• GIVEN INFORMATION:
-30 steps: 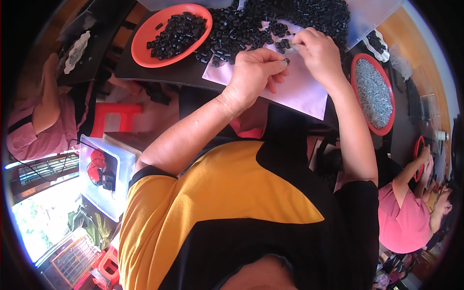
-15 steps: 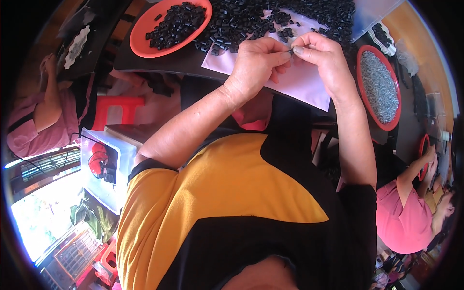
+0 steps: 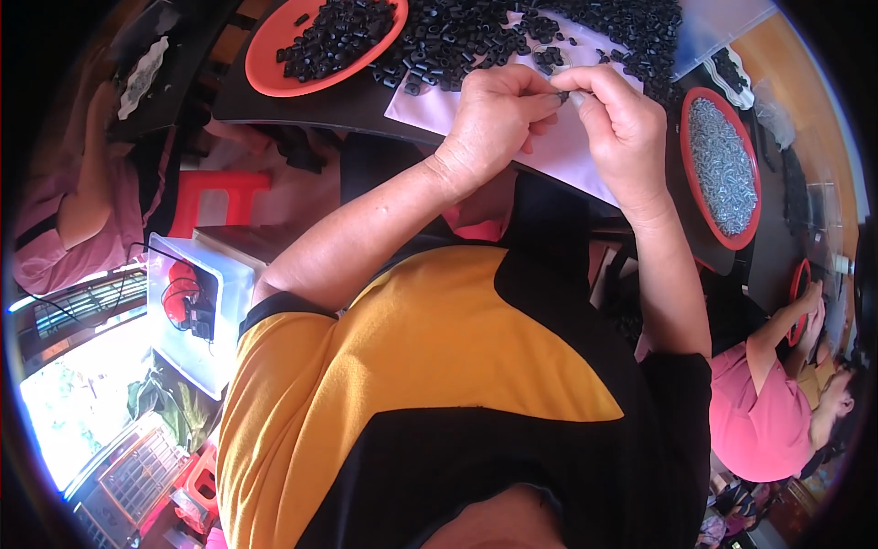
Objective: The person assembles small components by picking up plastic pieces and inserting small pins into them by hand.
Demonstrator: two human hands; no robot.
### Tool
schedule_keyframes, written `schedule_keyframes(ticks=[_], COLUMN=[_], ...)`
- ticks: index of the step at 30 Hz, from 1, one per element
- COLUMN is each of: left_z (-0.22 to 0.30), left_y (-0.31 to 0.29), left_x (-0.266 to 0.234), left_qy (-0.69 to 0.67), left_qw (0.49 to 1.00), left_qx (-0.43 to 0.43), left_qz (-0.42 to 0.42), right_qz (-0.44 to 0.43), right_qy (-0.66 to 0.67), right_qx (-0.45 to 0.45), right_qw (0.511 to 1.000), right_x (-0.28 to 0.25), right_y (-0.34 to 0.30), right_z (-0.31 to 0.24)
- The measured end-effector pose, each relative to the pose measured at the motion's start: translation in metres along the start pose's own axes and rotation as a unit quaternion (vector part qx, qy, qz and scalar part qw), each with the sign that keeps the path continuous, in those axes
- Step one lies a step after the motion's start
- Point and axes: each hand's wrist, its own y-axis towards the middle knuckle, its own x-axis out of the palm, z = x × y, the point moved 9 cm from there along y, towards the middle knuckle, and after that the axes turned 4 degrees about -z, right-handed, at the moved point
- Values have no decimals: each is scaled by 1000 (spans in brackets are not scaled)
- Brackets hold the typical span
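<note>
Closer to the left hand (image 3: 501, 117) than a second ago, when it was over by the loose black pieces, the right hand (image 3: 626, 128) now meets it fingertip to fingertip. Between them is a small dark piece (image 3: 564, 96), held above a pale lilac sheet (image 3: 581, 156) on the dark counter (image 3: 352, 112). Left thumb and forefinger pinch the piece; the right fingers bend in against it, but I cannot tell whether they grip it too. Loose black pieces (image 3: 448, 46) lie heaped beyond the hands. To the left, a red bowl (image 3: 265, 69) holds more; to the right, a red oval tray (image 3: 689, 142) holds silvery metal parts (image 3: 721, 169).
</note>
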Motion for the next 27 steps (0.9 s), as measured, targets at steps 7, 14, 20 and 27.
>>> schedule_keyframes(ticks=[7, 14, 20, 27], left_z=[-1, 1, -1, 14], left_y=[0, -1, -4, -6], left_x=[2, 0, 1, -5], left_qy=[16, 11, 10, 48], left_qw=[1000, 1000, 1000, 992], left_qx=[2, 26, -1, 108], left_qz=[-9, 4, -9, 49], right_qz=[-16, -59, -67, -62], right_qy=[28, -179, -34, -279], right_qx=[26, -134, -19, -154], right_qw=[999, 973, 997, 946], right_x=[1, 10, 8, 24], right_y=[5, 10, 8, 4], right_z=[4, -32, 2, -43])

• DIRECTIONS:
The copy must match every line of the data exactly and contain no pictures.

• ANSWER SPACE:
-30 steps: 
-15 steps: 
+0 steps: 
Objective: The person assembles small components by picking up plastic pieces and inserting small pins into them by hand.
Demonstrator: two human hands; no robot.
### Tool
schedule_keyframes, written `schedule_keyframes(ticks=[_], COLUMN=[_], ...)`
- ticks: index of the step at 30 Hz, from 1, one per element
- COLUMN is each of: left_z (-0.22 to 0.30), left_y (-0.31 to 0.29), left_x (-0.266 to 0.234), left_qy (-0.69 to 0.67), left_qw (0.49 to 1.00), left_qx (-0.43 to 0.43), left_qz (-0.42 to 0.42), right_qz (-0.44 to 0.43), right_qy (-0.66 to 0.67), right_qx (-0.45 to 0.45), right_qw (0.511 to 1.000), right_x (-0.28 to 0.25), right_y (-0.34 to 0.30), right_z (-0.31 to 0.24)
- The measured end-effector pose, each relative to the pose measured at the motion's start: translation in metres along the start pose's own axes and rotation as a unit quaternion (vector part qx, qy, qz and scalar part qw), each with the sign that keeps the path continuous, in those axes
- Step one lies a step after the motion's start
- Point and axes: each hand's wrist, its own y-axis towards the middle knuckle, its own x-axis out of the palm, z = x × y, the point moved 9 cm from there along y, towards the middle knuckle, and after that the axes turned 4 degrees about -z, right-handed, at the moved point
- Values have no decimals: each is scaled by 1000 (spans in brackets are not scaled)
- Brackets hold the typical span
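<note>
Closer to the left hand (image 3: 501, 117) than a second ago, when it was over by the loose black pieces, the right hand (image 3: 626, 128) now meets it fingertip to fingertip. Between them is a small dark piece (image 3: 564, 96), held above a pale lilac sheet (image 3: 581, 156) on the dark counter (image 3: 352, 112). Left thumb and forefinger pinch the piece; the right fingers bend in against it, but I cannot tell whether they grip it too. Loose black pieces (image 3: 448, 46) lie heaped beyond the hands. To the left, a red bowl (image 3: 265, 69) holds more; to the right, a red oval tray (image 3: 689, 142) holds silvery metal parts (image 3: 721, 169).
</note>
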Motion for the next 27 steps (0.9 s), as measured, targets at steps 7, 14, 20 and 27.
>>> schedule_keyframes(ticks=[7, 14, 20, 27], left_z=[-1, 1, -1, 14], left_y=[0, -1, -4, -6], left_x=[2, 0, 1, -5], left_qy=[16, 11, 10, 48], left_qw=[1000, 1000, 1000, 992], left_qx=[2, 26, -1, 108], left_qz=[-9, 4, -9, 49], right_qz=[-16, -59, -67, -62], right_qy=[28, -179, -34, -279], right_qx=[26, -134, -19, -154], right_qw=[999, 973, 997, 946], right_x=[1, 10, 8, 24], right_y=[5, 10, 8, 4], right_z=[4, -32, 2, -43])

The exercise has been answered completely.